My Host-Home Counterpart, Rahima, in Tongo Hills
Photo Credit: Harriet Braithwaite
Even passing women by on the street it’s hard to ignore the strength of women in Ghana. Quite literally, they bustle through the markets carrying huge loads on their heads, and they look fabulous whilst doing it. Just the other day on my walk to work, there was a woman on the roadside draped head-to-toe in the most magnificent, canary yellow outfit, on her hands and knees fixing her motorbike, and I thought to myself “yes girl”! So, thank you to all the women I have met so far in Ghana. I know that when I go home in three weeks, I will be a stronger woman for the lessons you have taught me.  
Dancing in Zokuga
Photo Credit: Freeman Dzidotor

By Harriet Braithwaite

Wednesday, November 22, 2017

A Lasting Positive Change Lies in Passion and Service: Part II

True wealth, they say is truly found in service. And as a volunteer on the ICS project, I have noticed that the staffs at the International Service, here in Tamale are truly wealthy. This is because of their countless services rendered out to volunteers like me with great passion. I found out very quickly that, from the country director's office to the team leaders on each project, all the International Service staff are truly serving to the last letter of their contract. I have visited other organizations, but the type of service rendered by the staffs of International Service is incomparable. From the beginning of my assessment till now, I have learnt three important lessons from this great organization. And they are; always working with passion, having a heart of service, and creating a lasting positive change.

My ICS RAINS Teammates
Photo Credit: 

Creating a lasting positive change is the slogan of International Service and in our various projects we are working towards this slogan. A “lasting positive change” means working towards sustainable solutions in the various communities we work with. For example, at ICS RAINS we focus on the training of our peer educators who work in the communities and also educating them on how to hold community sensitization in their various communities.  Being part of the ICS project as a volunteer, means I am also contributing to the sustainability of the development of my home country, which is a special and powerful feeling.

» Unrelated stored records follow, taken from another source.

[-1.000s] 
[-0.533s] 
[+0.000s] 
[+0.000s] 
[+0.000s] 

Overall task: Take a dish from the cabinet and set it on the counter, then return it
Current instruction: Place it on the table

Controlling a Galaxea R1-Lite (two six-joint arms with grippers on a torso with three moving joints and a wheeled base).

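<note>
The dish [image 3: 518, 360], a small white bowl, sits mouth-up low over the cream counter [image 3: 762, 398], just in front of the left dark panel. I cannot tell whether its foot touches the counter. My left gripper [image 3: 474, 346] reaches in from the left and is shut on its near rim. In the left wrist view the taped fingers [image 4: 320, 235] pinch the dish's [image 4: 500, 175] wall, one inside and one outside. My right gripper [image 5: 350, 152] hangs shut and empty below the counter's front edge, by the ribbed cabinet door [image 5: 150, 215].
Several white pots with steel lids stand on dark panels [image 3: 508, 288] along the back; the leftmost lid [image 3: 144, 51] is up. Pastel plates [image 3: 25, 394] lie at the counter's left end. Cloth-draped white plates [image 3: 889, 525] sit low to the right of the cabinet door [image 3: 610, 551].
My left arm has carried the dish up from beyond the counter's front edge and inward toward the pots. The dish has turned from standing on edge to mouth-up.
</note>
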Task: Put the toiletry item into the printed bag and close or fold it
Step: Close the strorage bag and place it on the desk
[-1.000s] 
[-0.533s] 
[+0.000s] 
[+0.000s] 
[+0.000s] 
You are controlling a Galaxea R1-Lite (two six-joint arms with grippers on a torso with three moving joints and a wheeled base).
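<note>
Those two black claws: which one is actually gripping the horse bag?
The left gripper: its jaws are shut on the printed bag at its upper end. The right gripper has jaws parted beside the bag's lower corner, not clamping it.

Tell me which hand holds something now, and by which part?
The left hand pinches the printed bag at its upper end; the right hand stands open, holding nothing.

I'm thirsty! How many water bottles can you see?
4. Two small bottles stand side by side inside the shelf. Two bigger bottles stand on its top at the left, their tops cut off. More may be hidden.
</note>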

"Challenge Yourself to Change Your World"
Photo Credit: Harriet Braithwaite
I feel it's a nice a feeling to acknowledge the incredible work done by people who serve us unconditionally, at least it gives them the urge to serve us better. I want to use this medium to tell the international service staffs here in Tamale and beyond how grateful I am, for giving me such a great opportunity to work on the ICS project. Working with diverse culture broadens your mind to various opportunities around you. Wake up every day and ask yourself this simple question. What can I do differently to make a lasting positive change? The answer is, with passion and genuine service; you can also make a lasting positive change in your own way.

Working on the Safe Choices project at RAINS is a unique feeling I experience each day.  Going to the office to work with a team full of intelligence, great skills and positive energy towards the work makes the work easier and less tedious. But the most powerful feeling I have in my host home, is with my sister, yes a sister from another mother, my counterpart, my roommate, Chloe Ross-Brown A.K.A Yaa Chloe. A lady full of great personality, and a personality that wields a good heart. Chloe has a heart that accepts and learns the Ghanaian culture with enthusiasm. Let us make it a point to always work with passion, having a heart of service to create a lasting positive change.